Your Cache Is Lying: Why "Just Add Redis" Eventually Breaks Everything

At some point every growing system slows down. Queries get heavier, traffic increases, and latency creeps up. So you add cache and everything gets fast again, for a while.

Then production gets strange. Users see outdated data, permissions do not refresh, inventory drifts, and state appears to revert for no reason. Nothing crashes, but consistency erodes.

Cache can improve speed while quietly reducing reliability.

The Problem: Cache Is Not a Source of Truth

Cache is not a faster database. It is a stale snapshot of reality that may be outdated, partially invalid, or flat-out wrong at any moment.

Where It Breaks in Real Systems

1. Write then stale read from cache

You update the database, but cache still holds the old value. The next read hits cache and users get stale data immediately after a successful write.

2. Race conditions during cache fill

Two requests miss cache, both fetch from DB, and both set cache. A slower response with older data can overwrite fresher data.

3. Partial invalidation

You update one key but forget dependent keys. Different parts of your system now disagree about the same entity.

4. TTL timing failures

Expiry can trigger thundering herds and DB spikes, or force inconsistent recomputation in the middle of critical flows.

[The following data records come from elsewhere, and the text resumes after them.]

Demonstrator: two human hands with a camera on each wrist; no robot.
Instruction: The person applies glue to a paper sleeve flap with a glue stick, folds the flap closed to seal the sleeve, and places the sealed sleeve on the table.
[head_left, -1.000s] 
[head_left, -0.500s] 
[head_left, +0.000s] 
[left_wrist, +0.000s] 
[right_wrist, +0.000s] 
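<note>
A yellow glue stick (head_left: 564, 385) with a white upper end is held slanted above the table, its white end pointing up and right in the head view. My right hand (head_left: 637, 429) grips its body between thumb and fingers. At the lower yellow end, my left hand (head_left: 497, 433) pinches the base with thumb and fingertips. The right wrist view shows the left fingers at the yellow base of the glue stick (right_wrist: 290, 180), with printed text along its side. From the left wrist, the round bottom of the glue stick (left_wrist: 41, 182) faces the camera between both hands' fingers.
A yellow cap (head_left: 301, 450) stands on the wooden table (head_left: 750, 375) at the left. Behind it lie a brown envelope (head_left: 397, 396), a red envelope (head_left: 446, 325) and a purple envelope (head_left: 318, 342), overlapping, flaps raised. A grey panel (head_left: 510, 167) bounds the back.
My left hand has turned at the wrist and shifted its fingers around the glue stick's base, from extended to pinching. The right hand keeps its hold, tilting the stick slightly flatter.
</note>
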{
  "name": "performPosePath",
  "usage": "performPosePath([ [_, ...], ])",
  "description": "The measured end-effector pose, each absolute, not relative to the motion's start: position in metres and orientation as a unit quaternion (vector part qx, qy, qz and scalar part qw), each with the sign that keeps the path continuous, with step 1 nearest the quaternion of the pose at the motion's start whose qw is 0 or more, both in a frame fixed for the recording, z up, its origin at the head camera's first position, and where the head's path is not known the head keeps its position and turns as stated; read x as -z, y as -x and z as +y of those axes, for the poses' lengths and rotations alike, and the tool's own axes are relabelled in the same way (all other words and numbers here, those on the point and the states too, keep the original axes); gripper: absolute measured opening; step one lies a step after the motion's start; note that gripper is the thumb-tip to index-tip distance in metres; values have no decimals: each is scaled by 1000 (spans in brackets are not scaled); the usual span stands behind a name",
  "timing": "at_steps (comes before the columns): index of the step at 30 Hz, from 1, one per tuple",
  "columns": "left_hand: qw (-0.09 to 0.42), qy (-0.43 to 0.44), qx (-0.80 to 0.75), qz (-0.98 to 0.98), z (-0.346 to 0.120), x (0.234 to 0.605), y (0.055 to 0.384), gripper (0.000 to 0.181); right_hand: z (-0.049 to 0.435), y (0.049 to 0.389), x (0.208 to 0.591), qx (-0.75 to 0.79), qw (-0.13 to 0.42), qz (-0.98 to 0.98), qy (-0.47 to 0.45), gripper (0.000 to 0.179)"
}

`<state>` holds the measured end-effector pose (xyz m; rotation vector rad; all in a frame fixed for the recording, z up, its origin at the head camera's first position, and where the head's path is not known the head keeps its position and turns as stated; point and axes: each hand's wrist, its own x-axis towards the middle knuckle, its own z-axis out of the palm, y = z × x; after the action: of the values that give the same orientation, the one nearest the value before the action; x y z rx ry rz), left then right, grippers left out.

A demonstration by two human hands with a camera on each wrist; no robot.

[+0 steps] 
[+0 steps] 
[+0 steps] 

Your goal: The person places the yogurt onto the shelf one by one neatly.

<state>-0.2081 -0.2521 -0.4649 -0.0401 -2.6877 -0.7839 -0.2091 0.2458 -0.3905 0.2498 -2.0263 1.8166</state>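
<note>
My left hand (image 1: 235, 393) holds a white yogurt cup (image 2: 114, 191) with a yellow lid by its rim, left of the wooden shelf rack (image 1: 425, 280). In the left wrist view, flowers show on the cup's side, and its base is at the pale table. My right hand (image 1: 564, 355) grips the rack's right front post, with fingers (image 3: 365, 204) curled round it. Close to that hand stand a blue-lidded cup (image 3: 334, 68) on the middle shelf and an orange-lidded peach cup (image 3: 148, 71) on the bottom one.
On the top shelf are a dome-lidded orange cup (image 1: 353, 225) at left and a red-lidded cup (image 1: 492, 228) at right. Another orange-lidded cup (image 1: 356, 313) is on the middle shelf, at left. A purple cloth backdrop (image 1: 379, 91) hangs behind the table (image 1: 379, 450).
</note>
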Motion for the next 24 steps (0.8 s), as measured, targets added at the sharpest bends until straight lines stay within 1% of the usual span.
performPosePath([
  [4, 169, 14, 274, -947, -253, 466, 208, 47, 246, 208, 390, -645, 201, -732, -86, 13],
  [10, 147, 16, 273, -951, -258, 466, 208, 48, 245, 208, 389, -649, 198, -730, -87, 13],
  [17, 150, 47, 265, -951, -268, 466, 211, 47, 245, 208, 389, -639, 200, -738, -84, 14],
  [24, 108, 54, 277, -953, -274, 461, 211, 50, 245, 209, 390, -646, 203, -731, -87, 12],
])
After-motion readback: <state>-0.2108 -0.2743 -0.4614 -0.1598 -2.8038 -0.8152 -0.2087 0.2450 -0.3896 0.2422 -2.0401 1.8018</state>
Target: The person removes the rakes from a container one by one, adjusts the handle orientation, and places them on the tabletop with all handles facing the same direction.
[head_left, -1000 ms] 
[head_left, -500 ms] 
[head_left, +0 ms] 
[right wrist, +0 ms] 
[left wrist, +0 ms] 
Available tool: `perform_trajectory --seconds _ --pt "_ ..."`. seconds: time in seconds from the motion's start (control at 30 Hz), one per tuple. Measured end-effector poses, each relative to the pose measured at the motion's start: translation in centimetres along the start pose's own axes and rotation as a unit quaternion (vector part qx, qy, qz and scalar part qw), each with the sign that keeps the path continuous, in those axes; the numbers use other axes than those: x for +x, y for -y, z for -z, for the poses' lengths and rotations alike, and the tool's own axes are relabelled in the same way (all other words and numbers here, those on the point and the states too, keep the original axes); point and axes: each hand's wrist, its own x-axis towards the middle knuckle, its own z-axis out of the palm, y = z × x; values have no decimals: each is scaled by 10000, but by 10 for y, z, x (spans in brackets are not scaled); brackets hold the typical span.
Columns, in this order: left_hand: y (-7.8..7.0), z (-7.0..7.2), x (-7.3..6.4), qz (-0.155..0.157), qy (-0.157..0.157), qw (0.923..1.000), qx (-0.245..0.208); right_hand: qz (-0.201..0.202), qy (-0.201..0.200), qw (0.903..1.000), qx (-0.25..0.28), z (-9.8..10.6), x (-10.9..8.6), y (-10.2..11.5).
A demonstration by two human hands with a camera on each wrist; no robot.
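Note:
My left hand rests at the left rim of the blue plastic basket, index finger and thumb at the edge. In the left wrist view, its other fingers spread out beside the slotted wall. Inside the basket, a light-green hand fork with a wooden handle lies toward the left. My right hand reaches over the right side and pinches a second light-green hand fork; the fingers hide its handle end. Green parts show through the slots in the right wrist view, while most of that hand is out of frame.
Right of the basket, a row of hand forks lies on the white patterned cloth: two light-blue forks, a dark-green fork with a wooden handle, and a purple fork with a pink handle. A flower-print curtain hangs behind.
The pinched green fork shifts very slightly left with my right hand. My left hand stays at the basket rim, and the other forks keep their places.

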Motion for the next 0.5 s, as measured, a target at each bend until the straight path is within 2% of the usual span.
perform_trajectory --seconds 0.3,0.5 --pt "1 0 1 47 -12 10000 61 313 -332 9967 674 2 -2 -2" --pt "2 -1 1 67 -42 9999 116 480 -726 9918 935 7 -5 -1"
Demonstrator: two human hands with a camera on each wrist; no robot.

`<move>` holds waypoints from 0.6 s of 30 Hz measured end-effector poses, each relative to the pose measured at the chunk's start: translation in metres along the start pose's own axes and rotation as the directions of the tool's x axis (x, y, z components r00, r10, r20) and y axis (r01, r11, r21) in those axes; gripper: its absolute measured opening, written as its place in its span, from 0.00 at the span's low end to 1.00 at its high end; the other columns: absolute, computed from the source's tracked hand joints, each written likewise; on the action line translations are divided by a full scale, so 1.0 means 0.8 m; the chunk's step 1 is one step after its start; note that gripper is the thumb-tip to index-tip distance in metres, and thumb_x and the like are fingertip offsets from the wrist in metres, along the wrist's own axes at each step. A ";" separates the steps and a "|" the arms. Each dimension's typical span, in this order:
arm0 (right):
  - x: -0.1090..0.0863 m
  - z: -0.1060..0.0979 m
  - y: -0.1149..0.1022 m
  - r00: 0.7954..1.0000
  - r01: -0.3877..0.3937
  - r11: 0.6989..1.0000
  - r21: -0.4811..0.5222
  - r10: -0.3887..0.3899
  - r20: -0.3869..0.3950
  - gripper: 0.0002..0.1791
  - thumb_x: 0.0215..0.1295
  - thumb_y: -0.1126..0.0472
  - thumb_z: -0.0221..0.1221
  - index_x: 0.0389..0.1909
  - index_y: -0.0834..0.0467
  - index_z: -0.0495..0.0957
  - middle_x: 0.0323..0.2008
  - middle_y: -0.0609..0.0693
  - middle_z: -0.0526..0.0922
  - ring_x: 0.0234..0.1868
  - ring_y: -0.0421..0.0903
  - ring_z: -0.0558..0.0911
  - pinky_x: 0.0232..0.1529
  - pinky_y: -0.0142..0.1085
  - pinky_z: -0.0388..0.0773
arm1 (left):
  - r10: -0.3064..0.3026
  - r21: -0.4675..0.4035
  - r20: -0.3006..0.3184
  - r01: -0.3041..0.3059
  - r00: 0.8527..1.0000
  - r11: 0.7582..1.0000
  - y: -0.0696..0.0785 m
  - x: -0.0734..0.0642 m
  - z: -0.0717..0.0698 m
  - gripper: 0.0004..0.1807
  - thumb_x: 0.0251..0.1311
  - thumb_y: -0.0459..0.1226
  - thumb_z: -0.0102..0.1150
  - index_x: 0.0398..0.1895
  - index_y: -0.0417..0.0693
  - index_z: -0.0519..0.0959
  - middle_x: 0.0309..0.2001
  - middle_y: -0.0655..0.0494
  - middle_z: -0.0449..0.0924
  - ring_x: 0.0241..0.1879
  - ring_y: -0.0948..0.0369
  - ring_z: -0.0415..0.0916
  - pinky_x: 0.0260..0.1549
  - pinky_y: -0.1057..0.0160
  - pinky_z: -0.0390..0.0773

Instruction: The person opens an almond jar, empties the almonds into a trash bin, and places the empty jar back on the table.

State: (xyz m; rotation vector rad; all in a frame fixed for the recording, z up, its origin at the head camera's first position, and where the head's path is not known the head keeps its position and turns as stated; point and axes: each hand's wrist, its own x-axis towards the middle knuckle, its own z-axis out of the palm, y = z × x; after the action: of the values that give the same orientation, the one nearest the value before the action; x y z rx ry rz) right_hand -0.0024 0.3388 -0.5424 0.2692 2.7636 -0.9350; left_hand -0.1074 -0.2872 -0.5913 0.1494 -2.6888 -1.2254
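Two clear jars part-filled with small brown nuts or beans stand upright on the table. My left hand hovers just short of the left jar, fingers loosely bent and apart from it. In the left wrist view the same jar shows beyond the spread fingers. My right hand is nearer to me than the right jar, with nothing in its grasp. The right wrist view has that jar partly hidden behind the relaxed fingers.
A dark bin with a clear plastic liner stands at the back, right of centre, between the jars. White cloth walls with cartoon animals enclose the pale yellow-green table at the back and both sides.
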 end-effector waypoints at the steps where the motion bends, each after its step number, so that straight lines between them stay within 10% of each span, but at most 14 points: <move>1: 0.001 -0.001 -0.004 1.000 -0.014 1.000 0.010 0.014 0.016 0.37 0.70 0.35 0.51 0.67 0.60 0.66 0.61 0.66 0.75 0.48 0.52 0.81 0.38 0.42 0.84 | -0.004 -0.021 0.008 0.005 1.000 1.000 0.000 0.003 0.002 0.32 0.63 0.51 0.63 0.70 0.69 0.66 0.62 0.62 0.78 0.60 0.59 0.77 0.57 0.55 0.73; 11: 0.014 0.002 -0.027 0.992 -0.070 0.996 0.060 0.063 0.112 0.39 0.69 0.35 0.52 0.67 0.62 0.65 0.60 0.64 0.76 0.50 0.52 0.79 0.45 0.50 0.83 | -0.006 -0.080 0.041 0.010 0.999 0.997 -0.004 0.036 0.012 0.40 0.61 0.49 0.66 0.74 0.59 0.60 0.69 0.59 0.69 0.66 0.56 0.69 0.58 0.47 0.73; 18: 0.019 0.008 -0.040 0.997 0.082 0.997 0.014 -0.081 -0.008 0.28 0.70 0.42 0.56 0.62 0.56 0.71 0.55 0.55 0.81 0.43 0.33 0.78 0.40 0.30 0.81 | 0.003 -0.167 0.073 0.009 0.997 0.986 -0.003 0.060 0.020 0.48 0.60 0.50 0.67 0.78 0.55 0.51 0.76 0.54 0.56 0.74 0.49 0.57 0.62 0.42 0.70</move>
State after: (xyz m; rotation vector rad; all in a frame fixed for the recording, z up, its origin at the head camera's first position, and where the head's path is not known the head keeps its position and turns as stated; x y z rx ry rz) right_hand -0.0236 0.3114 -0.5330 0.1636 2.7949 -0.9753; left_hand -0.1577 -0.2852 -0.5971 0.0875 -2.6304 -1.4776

5. Distributed cache desync

In multi-instance setups, one node updates while others serve old entries. You end up with multiple realities at once.

The Core Mistake

Teams treat cache as reliable state. It is only a best-effort optimization layer.

The Fix: Design Systems That Do Not Trust Cache

1. Keep critical logic off cache values

-- Bad
if cached_balance >= 1000 then
  allow_withdrawal()
end

-- Good
balance = fetch_from_db()
if balance >= 1000 then
  allow_withdrawal()
end

Cache is fine for display speed, not irreversible decisions.

2. Treat cache as a hint

Read cache first for performance, but verify with authoritative storage on critical paths.

3. Use write-invalidate or write-through

-- Invalidate
update_db()
delete_cache(key)

-- Write-through
update_db()
update_cache(key, new_value)

Never update the database and leave cache untouched.

4. Build for stale and missing entries

Your logic must tolerate old values, empty values, and duplicate recomputation without corrupting outcomes.

5. Keep dependencies simple

One key should have one responsibility. Over-coupled key graphs make invalidation impossible to reason about.

6. Use versioned keys

user:123:v5 -> data

Increment version on writes so stale entries naturally fall out without complex race-prone invalidation.

7. Protect against stampede

Use request coalescing, locks, and staggered TTLs to avoid many concurrent DB hits on expiry.

Pattern That Works in Production

Cache-aside with safe writes:

data = cache.get(key)
if not data then
  data = db.fetch(key)
  cache.set(key, data, ttl)
end

Writes always go to the database first, then cache is invalidated or updated. Critical decisions do not trust cache alone.

What Not To Do

The Mental Shift

Stop thinking: Cache makes things faster.

Start thinking: Cache makes correctness harder, so design for stale data.

The systems that survive are not the ones with perfect cache. They are the ones that remain correct when cache is wrong.